[What the task asks]
Somewhere below is a line with "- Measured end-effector" and, later, a line with "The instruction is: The"; repeat those two lines and all the lines between them, exactly as they are.

[Extracted data entries]
*** Block opens ***
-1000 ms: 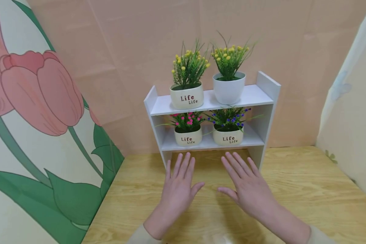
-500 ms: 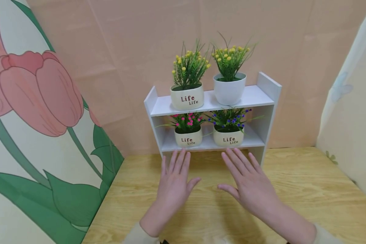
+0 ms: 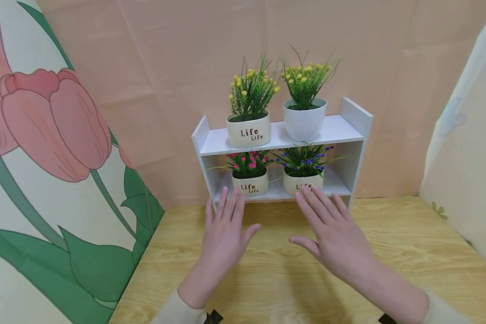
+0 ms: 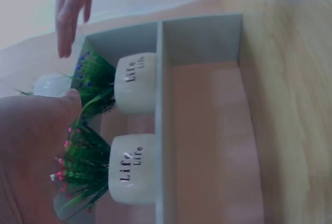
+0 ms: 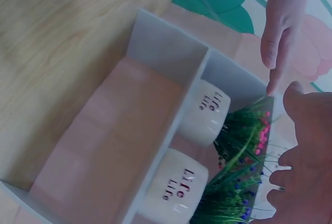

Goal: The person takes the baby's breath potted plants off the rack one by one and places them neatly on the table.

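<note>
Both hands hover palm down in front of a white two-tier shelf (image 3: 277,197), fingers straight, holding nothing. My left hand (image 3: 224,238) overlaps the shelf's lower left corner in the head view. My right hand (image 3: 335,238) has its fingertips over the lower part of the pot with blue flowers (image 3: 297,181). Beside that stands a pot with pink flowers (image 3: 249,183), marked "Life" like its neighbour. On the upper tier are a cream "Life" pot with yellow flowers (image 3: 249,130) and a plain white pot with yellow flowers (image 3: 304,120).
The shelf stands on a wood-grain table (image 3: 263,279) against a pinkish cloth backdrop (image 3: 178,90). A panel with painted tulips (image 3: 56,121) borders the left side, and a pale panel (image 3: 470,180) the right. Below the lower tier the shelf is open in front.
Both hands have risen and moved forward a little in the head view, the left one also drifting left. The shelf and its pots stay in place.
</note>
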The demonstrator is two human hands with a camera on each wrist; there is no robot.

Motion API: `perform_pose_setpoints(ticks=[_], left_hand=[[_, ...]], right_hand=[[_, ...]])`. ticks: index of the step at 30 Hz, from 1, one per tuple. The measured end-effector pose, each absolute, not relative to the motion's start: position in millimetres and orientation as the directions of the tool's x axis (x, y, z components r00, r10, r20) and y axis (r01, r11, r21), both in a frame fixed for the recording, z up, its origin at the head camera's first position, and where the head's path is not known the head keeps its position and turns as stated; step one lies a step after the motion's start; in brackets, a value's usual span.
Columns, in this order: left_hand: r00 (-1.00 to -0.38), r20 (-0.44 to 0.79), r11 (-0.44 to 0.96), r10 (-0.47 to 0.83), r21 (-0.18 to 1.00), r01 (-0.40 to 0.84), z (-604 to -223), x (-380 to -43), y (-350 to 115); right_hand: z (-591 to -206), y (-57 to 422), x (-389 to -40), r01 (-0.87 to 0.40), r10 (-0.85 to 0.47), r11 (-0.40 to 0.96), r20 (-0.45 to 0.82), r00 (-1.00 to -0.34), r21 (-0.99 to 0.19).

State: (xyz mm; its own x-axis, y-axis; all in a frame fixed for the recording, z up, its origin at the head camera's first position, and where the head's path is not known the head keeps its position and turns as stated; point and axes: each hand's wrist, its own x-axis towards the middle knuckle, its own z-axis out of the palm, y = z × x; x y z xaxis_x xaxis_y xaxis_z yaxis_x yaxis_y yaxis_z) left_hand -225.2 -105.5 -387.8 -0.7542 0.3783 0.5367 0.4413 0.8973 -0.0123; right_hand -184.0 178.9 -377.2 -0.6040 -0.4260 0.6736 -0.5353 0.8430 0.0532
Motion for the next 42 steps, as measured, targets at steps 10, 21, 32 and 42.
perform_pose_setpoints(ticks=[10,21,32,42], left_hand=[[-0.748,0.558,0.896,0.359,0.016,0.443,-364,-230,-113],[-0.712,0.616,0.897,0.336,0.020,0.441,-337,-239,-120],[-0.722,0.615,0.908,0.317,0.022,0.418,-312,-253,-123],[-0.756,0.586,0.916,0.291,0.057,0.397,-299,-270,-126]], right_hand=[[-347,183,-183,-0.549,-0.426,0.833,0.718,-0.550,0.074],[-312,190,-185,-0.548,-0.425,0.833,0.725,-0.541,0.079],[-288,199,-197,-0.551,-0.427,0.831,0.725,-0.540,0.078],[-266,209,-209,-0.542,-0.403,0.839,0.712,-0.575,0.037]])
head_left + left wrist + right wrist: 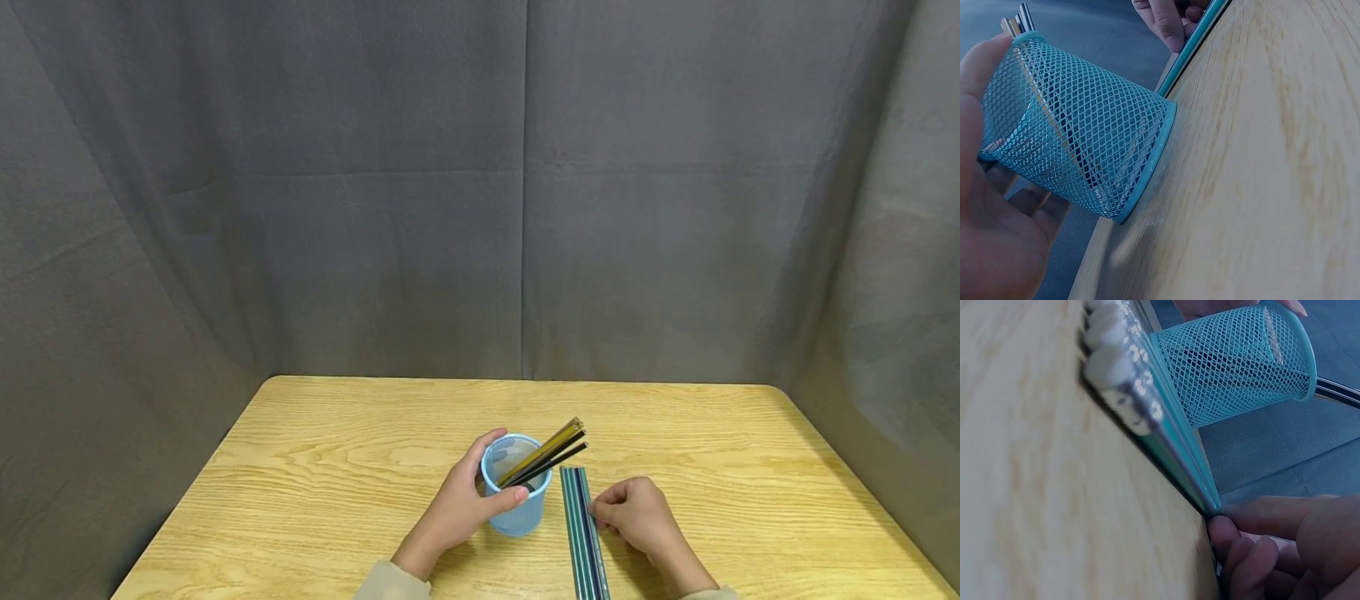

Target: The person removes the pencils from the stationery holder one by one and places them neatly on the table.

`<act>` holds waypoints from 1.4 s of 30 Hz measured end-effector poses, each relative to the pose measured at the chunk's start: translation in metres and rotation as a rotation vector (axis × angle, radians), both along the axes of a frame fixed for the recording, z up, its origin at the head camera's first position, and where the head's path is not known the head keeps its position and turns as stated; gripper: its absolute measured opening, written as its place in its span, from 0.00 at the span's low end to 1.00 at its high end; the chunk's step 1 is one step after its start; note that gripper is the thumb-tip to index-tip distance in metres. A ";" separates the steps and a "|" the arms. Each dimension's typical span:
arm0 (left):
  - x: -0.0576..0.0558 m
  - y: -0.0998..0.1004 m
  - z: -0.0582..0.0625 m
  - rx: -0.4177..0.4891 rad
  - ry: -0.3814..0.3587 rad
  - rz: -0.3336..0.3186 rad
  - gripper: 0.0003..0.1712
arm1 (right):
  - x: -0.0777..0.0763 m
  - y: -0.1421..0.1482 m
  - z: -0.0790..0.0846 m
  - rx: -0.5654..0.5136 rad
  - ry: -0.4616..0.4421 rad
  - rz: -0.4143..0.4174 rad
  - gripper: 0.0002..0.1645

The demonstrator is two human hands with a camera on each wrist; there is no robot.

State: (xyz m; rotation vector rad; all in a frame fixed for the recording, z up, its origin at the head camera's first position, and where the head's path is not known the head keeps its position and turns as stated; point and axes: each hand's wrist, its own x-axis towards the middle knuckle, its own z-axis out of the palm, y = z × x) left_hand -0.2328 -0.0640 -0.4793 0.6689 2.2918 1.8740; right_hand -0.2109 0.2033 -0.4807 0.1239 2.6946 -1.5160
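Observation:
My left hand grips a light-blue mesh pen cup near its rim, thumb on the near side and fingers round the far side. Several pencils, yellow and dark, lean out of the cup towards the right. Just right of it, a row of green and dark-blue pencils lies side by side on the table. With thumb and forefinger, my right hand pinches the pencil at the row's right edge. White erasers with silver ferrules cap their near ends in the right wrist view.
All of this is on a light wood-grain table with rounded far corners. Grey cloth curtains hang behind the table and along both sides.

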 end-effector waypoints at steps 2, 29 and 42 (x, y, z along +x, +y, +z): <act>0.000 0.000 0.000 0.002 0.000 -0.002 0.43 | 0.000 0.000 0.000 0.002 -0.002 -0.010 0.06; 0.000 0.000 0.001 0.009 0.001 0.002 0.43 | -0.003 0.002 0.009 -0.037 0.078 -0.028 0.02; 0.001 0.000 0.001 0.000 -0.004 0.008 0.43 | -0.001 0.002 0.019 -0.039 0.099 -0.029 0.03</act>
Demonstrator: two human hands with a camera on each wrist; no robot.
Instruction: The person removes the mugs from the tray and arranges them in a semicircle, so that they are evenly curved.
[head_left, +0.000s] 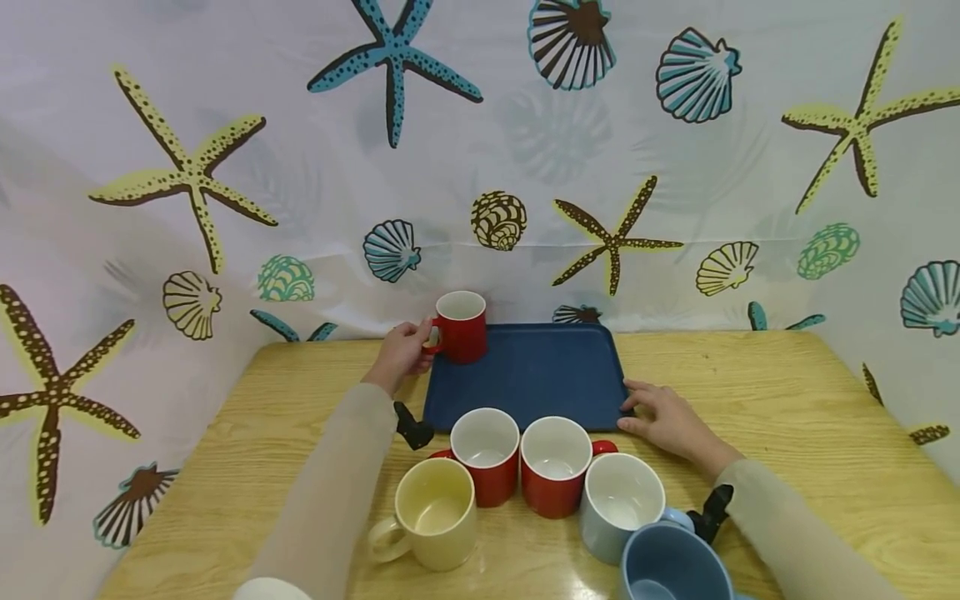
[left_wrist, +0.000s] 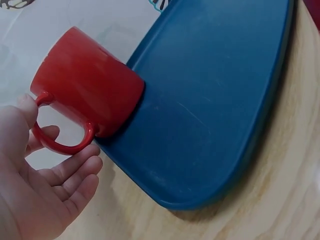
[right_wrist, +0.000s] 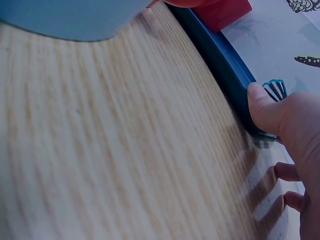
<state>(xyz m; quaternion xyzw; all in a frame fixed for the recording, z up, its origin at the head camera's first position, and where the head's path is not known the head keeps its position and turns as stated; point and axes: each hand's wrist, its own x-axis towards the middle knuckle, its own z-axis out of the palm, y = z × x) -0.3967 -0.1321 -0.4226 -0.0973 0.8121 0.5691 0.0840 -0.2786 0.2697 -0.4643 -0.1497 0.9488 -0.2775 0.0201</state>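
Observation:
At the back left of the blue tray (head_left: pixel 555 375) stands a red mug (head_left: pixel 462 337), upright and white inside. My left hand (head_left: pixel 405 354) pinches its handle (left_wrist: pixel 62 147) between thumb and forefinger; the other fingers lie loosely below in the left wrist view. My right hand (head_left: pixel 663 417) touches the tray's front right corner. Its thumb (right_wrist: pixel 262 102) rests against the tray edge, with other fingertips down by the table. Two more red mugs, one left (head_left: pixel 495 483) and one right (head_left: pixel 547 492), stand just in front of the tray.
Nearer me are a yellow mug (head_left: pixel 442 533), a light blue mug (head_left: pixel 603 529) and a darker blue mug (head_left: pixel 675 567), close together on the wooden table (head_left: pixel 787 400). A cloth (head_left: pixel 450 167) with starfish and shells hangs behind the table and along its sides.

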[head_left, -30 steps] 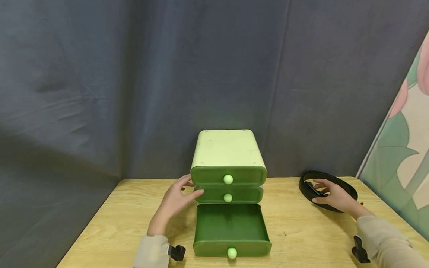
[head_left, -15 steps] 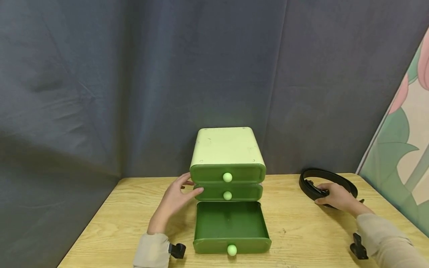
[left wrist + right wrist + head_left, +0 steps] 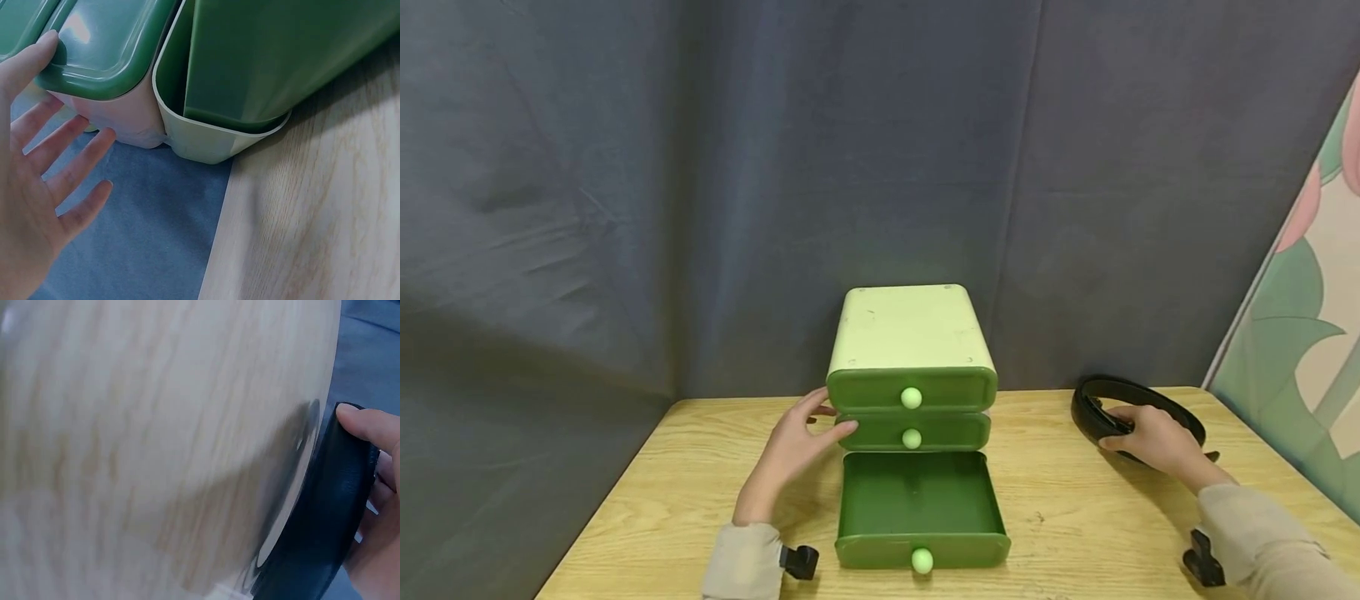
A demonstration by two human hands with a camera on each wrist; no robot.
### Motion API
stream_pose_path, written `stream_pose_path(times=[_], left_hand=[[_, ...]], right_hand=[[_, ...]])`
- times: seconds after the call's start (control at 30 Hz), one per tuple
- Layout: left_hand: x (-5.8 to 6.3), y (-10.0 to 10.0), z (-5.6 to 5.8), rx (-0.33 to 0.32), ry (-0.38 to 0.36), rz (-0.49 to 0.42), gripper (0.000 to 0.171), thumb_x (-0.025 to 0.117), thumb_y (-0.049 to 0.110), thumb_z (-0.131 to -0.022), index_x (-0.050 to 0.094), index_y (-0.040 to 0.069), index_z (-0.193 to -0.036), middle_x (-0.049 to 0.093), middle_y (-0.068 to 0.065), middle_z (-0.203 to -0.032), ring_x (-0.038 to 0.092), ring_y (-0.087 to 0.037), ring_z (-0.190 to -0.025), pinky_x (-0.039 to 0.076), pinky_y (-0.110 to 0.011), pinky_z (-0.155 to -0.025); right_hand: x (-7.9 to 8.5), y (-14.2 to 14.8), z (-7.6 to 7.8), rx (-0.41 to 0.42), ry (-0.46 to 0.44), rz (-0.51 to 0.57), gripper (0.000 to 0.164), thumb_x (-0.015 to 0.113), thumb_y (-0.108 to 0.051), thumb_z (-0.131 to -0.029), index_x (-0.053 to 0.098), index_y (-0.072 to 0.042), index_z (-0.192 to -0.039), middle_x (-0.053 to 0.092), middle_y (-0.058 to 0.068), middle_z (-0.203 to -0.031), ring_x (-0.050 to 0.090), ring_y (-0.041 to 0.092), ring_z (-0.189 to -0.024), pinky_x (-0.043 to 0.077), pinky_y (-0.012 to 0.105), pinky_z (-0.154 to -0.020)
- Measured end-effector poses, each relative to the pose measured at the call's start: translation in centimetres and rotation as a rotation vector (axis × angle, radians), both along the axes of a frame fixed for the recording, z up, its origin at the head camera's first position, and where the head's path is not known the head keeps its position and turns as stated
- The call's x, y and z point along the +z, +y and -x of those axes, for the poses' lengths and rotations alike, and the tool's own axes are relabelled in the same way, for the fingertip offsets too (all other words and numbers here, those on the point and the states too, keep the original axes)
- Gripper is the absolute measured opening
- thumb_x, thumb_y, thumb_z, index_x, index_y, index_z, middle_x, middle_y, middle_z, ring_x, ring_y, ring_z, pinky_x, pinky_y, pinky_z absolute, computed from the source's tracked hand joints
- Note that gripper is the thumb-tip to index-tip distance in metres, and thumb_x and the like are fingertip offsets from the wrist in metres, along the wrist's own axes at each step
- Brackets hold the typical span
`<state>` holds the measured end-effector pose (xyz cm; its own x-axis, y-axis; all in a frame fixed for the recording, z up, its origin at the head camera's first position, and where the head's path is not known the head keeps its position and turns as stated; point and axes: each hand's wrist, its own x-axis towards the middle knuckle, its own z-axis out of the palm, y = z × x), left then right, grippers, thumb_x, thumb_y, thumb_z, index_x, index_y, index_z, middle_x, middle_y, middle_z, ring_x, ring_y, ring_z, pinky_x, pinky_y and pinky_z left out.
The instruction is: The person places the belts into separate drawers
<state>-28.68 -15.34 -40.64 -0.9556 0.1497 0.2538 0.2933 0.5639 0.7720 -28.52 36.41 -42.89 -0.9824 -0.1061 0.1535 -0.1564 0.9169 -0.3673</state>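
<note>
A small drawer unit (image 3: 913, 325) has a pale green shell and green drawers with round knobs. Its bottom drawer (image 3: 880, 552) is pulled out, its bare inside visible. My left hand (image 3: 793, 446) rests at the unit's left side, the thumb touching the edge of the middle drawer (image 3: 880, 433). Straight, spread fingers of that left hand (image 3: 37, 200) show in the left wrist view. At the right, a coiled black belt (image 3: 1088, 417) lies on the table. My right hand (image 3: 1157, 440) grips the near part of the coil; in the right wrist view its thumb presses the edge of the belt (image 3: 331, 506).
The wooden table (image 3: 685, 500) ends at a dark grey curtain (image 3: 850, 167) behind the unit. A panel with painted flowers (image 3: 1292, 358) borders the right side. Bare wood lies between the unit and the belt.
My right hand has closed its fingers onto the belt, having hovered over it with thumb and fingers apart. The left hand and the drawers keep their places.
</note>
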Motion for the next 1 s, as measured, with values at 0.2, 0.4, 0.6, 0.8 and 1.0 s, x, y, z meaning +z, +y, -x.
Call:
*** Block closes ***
[Response]
- Measured end-effector poses, each relative to the pose measured at the call's start: translation in centimetres and rotation as a rotation vector (axis × angle, radians), both along the axes of a frame fixed for the recording, z up, its origin at the head camera's first position, and where the head's path is not known the head keeps its position and turns as stated
- The call's x, y and z point along the +z, +y and -x of those axes, for the poses' lengths and rotations alike, and the tool's own axes are relabelled in the same way, for the fingertip offsets too (all other words and numbers here, those on the point and the states too, keep the original axes)
- Gripper is the absolute measured opening
- thumb_x, thumb_y, thumb_z, index_x, index_y, index_z, middle_x, middle_y, middle_z, ring_x, ring_y, ring_z, pinky_x, pinky_y, pinky_z absolute, computed from the source's tracked hand joints
- Note that gripper is the thumb-tip to index-tip distance in metres, and thumb_x and the like are fingertip offsets from the wrist in metres, along the wrist's own axes at each step
- Brackets hold the typical span
`<state>` holds the measured end-effector pose (xyz cm; its own x-axis, y-axis; all in a frame fixed for the recording, z up, its origin at the head camera's first position, and where the head's path is not known the head keeps its position and turns as stated; point and axes: each hand's wrist, its own x-axis towards the middle knuckle, its own z-axis out of the palm, y = z × x), left then right, grippers, thumb_x, thumb_y, thumb_z, index_x, index_y, index_z, middle_x, middle_y, middle_z, ring_x, ring_y, ring_z, pinky_x, pinky_y and pinky_z left out.
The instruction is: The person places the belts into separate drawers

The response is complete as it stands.